Un soir, j'étais dans un bar sur un toit, entourée d'une foule d'inconnus, un kaléidoscope de visages beaux et vides. J'ai commandé un autre martini, mon cinquième. Un jeune homme séduisant, un danseur professionnel que j'avais rencontré une fois, m'a adressé un sourire éblouissant. « Chloé, on dirait que tu as besoin de chasser quelques démons en dansant. »
« Les démons sont mes partenaires de danse préférés », ai-je bredouillé en lui prenant la main.
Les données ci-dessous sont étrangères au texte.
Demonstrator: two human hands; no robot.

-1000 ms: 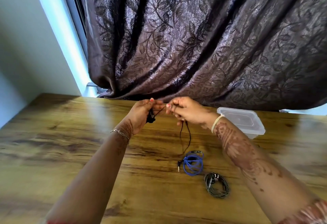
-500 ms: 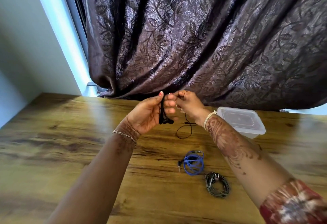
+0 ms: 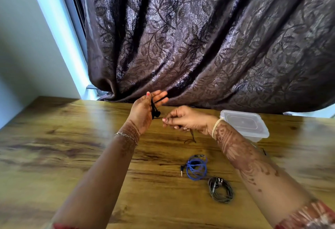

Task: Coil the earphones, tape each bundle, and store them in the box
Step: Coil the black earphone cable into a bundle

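Note:
My left hand is raised above the wooden table, fingers straight up, with black earphones wound around them and the buds hanging at the palm. My right hand pinches the black cord just right of the left palm; the loose end of the cord trails below it to the table. A coiled blue earphone bundle and a coiled grey one lie on the table near my right forearm. The clear plastic box, lid on, stands behind my right wrist.
A dark patterned curtain hangs down to the table's far edge. A window frame and pale wall are at the left. The table's left half shows bare wood.
My right hand has come down from the left fingertips to below the left palm, carrying the cord around. The loose tail on the table has grown shorter.

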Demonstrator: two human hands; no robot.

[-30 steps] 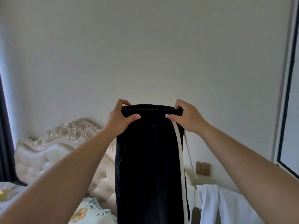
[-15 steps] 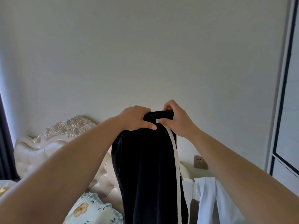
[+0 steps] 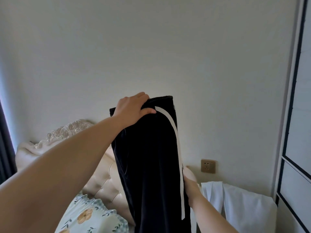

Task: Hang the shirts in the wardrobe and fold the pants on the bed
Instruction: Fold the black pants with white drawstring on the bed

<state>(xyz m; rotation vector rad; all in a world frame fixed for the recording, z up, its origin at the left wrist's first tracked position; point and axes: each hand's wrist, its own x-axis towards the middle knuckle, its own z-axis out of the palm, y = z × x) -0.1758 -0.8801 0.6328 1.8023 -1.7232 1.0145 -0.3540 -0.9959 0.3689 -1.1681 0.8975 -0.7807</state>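
Black pants (image 3: 148, 157) with a white side stripe (image 3: 178, 158) are held upright in mid-air over the bed's head end, legs doubled together. The waistband (image 3: 161, 100) is clamped by the left hand (image 3: 133, 108), fingers closed over it. The right hand (image 3: 190, 184) is laid against the stripe edge lower down; its fingers are hidden, grip not readable. For a clean fold, seams are best aligned and the legs smoothed downward before lowering. Padded headboard (image 3: 101, 179) and floral pillow (image 3: 90, 216) lie left, white cloth (image 3: 239, 202) right.
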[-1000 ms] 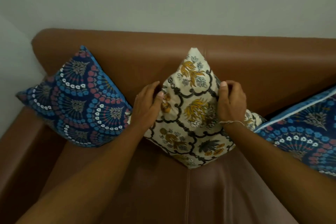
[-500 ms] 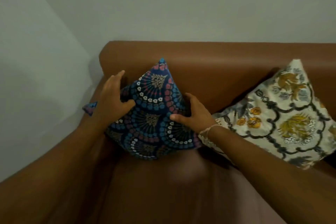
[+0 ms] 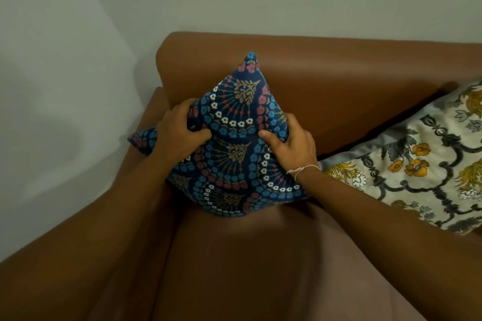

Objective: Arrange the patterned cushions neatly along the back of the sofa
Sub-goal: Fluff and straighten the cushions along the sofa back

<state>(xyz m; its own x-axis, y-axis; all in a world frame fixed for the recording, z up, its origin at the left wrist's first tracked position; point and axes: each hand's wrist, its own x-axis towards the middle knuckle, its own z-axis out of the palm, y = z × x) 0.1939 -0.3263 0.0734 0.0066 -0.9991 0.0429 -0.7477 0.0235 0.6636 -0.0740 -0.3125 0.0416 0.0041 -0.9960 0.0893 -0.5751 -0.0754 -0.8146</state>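
Observation:
A dark blue cushion [image 3: 234, 148] with a fan and flower pattern stands on one corner in the left corner of the brown leather sofa [image 3: 339, 81], leaning on the backrest. My left hand [image 3: 177, 133] grips its left side and my right hand [image 3: 289, 143] grips its right side, pinching the fabric inward. To the right lies a cream cushion [image 3: 417, 169] with yellow flowers and dark scrolls, tilted against the backrest and cut off by the frame edge.
The sofa's left armrest [image 3: 146, 138] sits right beside the blue cushion, close to a pale wall [image 3: 65, 86]. The brown seat [image 3: 247, 268] stretches out below my arms.
A second ago both hands held the cream cushion. They moved left onto the blue cushion and now squeeze its sides more tightly, standing it taller on its corner.

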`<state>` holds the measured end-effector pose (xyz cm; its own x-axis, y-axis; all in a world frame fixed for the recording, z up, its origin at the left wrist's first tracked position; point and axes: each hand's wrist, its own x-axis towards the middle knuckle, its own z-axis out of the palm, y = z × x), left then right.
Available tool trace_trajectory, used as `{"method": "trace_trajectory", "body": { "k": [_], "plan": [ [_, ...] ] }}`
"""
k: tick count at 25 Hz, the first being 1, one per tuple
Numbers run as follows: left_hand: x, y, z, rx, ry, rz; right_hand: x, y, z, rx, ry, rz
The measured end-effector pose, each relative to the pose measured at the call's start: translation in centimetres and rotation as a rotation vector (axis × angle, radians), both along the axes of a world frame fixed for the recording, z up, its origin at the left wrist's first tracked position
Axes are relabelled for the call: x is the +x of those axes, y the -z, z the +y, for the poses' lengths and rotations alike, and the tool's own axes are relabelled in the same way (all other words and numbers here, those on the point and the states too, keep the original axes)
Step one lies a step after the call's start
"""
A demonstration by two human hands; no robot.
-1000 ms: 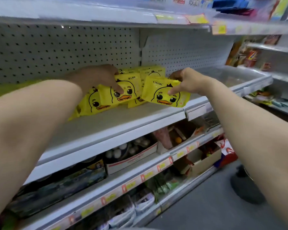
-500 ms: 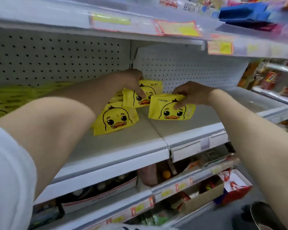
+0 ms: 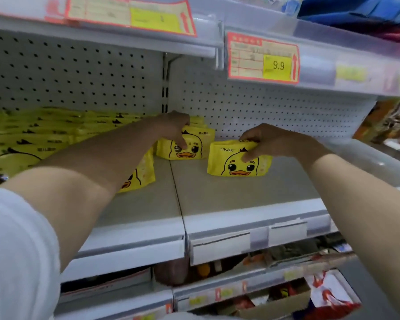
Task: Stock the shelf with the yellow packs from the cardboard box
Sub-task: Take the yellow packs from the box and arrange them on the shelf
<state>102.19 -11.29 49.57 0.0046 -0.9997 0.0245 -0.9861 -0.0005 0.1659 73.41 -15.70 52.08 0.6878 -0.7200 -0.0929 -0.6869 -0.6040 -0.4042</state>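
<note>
Two hands at shelf: rear yellow pack near pegboard wall, my left hand curled over its top, steadying; front yellow pack farther from wall, my right hand pinching its top edge, probably squaring duck face outward. No cardboard box in view.

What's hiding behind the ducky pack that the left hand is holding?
Behind the duck pack gripped by the left hand, the top of at least one more yellow pack shows, then the pegboard wall. The hand and front pack cover the rest.
</note>
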Motion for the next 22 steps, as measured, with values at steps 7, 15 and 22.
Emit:
{"method": "trace_trajectory", "body": {
  "k": [7, 15, 22],
  "plan": [
    [0.6, 1.5, 0.1, -0.148, -0.065, -0.153, 2.7, 1.1, -2.1, 0.05, -0.076, -0.073],
    [1.8, -1.6, 3.1, -0.439, -0.15, 0.111, 8.8, 1.6, -2.1, 0.078, -0.208, -0.127],
    [0.9, 0.3, 6.4, -0.236, -0.203, 0.101, 13.3, 2.9, -1.8, -0.093, -0.232, -0.195]
  ]
}}
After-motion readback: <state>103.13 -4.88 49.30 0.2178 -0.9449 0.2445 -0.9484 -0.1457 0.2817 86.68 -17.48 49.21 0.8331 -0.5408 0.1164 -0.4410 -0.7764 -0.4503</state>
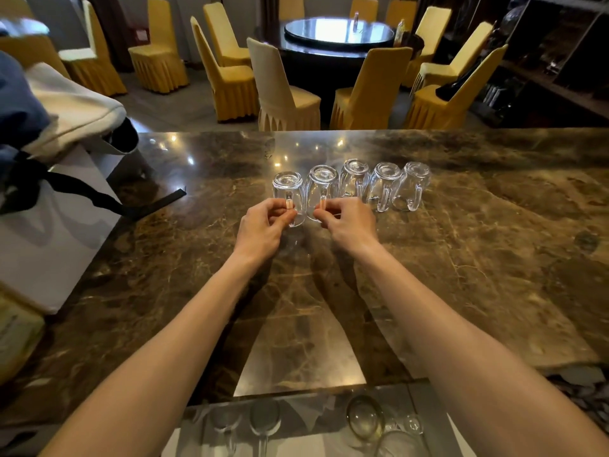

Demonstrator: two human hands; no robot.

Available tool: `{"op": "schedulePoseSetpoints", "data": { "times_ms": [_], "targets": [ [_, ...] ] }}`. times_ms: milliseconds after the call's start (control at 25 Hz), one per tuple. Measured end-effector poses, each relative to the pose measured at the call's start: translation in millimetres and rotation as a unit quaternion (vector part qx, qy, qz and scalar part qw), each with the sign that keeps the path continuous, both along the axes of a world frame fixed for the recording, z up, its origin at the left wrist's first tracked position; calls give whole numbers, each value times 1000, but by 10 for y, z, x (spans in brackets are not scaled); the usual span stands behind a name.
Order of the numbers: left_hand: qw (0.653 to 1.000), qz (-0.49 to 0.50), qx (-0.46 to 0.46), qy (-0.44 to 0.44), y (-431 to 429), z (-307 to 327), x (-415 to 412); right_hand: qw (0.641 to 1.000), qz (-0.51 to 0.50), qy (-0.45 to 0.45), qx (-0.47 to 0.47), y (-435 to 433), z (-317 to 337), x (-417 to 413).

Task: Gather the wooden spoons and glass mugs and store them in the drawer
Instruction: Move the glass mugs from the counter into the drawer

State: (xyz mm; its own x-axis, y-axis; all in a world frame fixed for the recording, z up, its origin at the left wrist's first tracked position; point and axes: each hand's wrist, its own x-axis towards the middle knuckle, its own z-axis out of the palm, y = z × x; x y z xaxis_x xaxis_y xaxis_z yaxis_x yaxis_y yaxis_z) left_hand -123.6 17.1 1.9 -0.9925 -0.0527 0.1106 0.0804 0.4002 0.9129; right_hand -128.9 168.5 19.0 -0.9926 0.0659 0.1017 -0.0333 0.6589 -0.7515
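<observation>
Five clear glass mugs (352,188) were set upside down in a touching row on the worktop (461,258), running from nine toward two o'clock, handles turned toward six o'clock.

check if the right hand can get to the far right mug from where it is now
Probably yes. The right hand is pinching the handle of the second mug, so it must let go first. The far right mug stands upside down on the counter with its handle facing the person and nothing in front.

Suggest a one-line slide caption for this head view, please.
Left hand and right hand each pinch a handle in a row of five upturned glass mugs.
</observation>
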Motion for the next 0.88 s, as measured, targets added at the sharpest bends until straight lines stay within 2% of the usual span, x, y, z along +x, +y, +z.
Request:
{"op": "schedulePoseSetpoints", "data": {
  "times_ms": [320,720,880],
  "targets": [
    [999,-19,15,25,-120,235,572,997,48,6,-57,33,209,534],
    [997,-28,21,67,-136,548,1573,991,101,44,-81,182,460,1518],
    [998,-23,32,49,-175,497,2102,990,120,42,-54,178,405,1994]
  ]
}}
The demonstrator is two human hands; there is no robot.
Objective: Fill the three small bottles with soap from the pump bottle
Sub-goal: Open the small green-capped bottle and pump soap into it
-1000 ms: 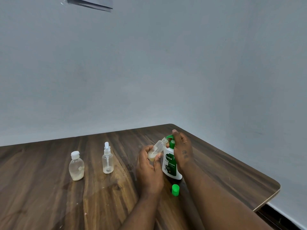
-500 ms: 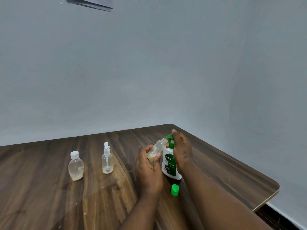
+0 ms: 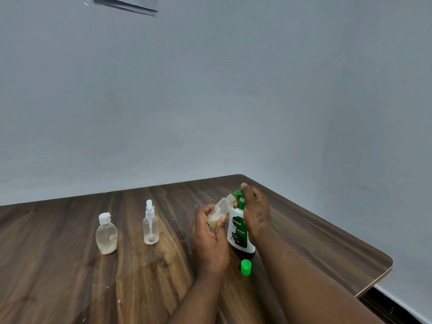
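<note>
My left hand (image 3: pixel 209 237) grips a small clear uncapped bottle (image 3: pixel 221 210), tilted so its mouth meets the green spout of the white pump bottle (image 3: pixel 239 232). A little yellowish soap lies in its bottom. My right hand (image 3: pixel 254 211) rests on the green pump head, fingers over the top, and hides most of it. The bottle's green cap (image 3: pixel 245 267) stands on the table in front of the pump bottle. To the left stand a white-capped flat bottle (image 3: pixel 106 235) and a clear spray bottle (image 3: pixel 150 224), each holding a little soap.
The wooden table (image 3: pixel 70 277) ends at a rounded corner on the right, with its edge close behind my right forearm. A plain grey wall stands behind the table.
Nothing has visibly moved apart from a slight camera shift; both hands hold the same pose at the pump spout.
</note>
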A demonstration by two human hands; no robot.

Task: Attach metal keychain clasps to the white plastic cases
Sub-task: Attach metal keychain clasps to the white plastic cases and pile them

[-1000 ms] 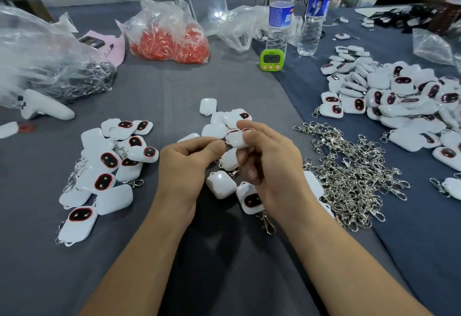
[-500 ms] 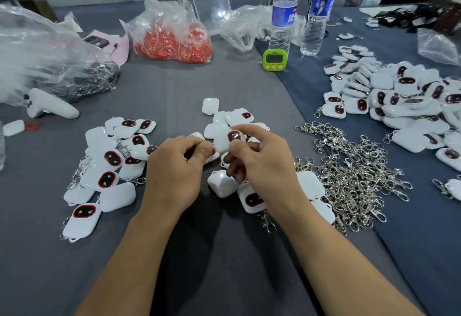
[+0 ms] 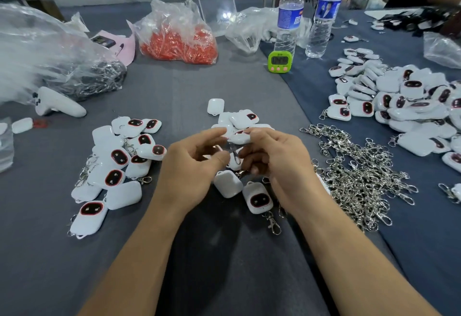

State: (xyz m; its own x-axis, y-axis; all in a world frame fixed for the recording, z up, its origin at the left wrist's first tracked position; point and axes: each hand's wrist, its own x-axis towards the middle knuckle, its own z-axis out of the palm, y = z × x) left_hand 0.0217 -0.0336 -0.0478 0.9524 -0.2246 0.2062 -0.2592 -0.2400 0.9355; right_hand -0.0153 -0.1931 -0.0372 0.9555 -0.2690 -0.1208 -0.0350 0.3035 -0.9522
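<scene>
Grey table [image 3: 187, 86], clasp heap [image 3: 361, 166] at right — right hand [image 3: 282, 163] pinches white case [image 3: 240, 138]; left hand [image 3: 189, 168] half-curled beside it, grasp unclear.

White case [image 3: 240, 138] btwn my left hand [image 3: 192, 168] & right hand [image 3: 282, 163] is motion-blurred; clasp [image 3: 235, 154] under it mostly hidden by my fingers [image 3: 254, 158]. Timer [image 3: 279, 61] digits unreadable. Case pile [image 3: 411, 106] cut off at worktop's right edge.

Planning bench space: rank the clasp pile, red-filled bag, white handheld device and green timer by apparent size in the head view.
1. clasp pile (nearer the camera, so its lead is unsure)
2. red-filled bag
3. white handheld device
4. green timer
</scene>
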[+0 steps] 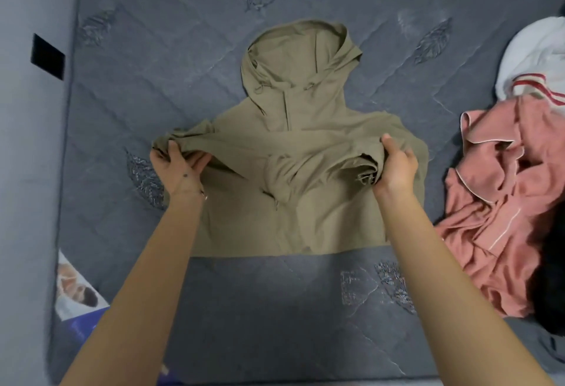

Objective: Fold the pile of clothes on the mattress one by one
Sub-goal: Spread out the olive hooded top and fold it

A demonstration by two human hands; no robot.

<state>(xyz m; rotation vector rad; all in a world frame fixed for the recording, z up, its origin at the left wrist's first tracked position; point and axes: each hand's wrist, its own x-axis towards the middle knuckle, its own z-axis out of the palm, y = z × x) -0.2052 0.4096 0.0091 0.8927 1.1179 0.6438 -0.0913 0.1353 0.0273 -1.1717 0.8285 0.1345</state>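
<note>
An olive hooded jacket (299, 110) lies spread on the grey quilted mattress (275, 309), hood pointing away from me. Its sleeves are drawn across the body. My left hand (175, 167) grips the bunched cloth at the jacket's left edge. My right hand (397, 165) grips a gathered fold of cloth near the right side. A taut fold of fabric runs between the two hands. The pile of clothes sits at the right edge, with a pink garment (501, 202) on top and a white garment with red stripes (535, 64) behind it.
A pale wall (27, 141) runs along the mattress's left side, with a black square (47, 56) on it. A printed box or paper (76, 290) lies at the lower left edge. Something dark (553, 278) lies beside the pink garment.
</note>
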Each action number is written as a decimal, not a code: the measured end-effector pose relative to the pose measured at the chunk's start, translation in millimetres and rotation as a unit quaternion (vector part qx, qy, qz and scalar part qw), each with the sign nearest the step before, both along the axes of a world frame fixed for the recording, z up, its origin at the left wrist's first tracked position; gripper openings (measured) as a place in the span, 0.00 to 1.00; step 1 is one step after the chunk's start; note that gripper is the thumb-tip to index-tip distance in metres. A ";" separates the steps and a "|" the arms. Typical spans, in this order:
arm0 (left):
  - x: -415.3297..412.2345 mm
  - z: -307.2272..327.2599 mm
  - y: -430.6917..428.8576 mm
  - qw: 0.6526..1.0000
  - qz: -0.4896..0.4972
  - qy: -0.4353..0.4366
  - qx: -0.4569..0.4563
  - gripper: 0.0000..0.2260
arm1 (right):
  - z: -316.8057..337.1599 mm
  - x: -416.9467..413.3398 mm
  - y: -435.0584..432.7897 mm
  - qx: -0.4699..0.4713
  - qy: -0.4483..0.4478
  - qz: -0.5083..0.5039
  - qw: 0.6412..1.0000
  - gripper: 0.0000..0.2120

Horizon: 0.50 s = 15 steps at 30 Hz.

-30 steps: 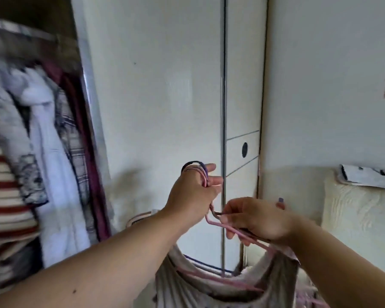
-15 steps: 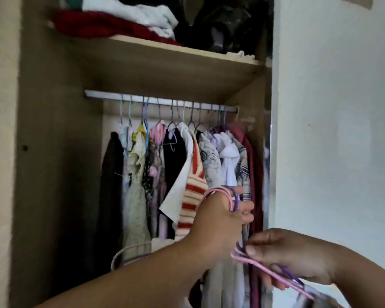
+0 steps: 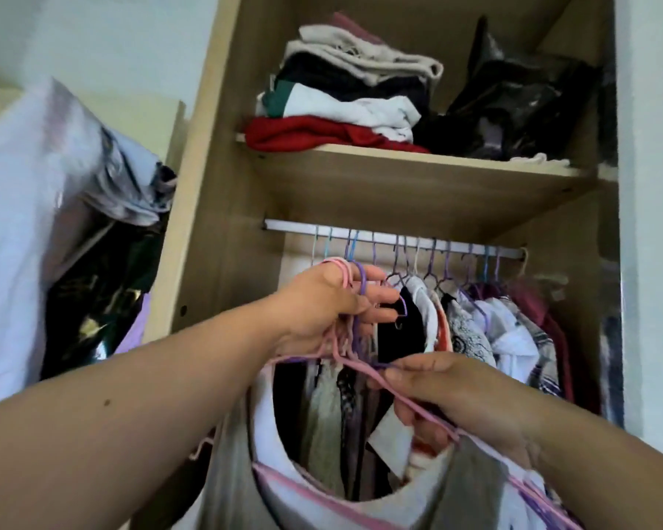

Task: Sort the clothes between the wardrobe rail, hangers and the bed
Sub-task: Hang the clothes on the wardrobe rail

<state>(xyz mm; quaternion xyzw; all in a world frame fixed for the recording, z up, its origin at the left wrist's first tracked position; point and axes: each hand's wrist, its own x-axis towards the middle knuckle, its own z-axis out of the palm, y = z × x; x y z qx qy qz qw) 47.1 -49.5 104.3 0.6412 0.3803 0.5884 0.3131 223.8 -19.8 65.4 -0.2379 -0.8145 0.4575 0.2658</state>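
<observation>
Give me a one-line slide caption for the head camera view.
Left hand grips a bunch of hanger hooks below the wardrobe rail while the right hand holds a pink hanger.

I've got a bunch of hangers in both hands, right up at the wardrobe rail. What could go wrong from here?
1. The left hand grips several hanger hooks bunched together; they may tangle, or one could slip while hooking on.
2. The rail is packed with hanging clothes apart from its left end; a hook could snag a neighbouring hanger.
3. The wide-necked top hangs loosely below the right hand and might slide off its pink hanger.
</observation>
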 end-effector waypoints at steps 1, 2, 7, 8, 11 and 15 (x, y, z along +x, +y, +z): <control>-7.9 9.6 1.7 1.000 -0.008 -0.002 -0.004 0.17 | 7.0 -8.9 0.6 0.019 0.007 -0.006 1.000 0.10; -15.1 18.4 3.5 1.000 -0.015 -0.002 -0.011 0.17 | 14.0 -16.9 0.2 0.032 0.013 -0.015 0.999 0.09; -42.3 54.5 15.2 0.999 0.020 0.004 -0.032 0.13 | 43.8 -54.2 10.0 0.098 0.025 -0.052 0.994 0.12; -46.8 59.3 16.9 0.999 0.041 0.009 -0.031 0.11 | 48.6 -60.9 12.7 0.116 0.021 -0.059 0.991 0.13; -67.4 67.6 25.8 0.958 0.235 0.161 0.012 0.06 | 58.7 -80.1 23.1 0.137 0.027 -0.084 0.987 0.15; -94.1 73.6 20.1 0.721 0.528 0.433 0.121 0.17 | 70.1 -105.4 39.3 0.173 0.036 -0.123 0.977 0.17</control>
Nous avons tourbillonné sur la piste de danse, bougeant au rythme pulsant. Il était jeune, vibrant et totalement sans exigences. Il était tout ce que Damien n'était pas. Pendant un instant fugace, j'ai presque oublié le vide. Il s'est penché près de moi, son souffle chaud contre mon oreille. « Tu veux aller quelque part de plus... privé ? »
J'ai regardé dans ses yeux, une envie téméraire me traversant. Pourquoi pas ? Qu'est-ce que j'avais à perdre maintenant ? J'étais libre. Ou du moins, j'essayais de l'être. J'ai hoché la tête, un sourire de défi sur les lèvres. « Montre-moi le chemin. » Mon téléphone a vibré dans ma pochette. Je l'ai ignoré. Je me fichais de qui c'était. J'en avais fini de me soucier.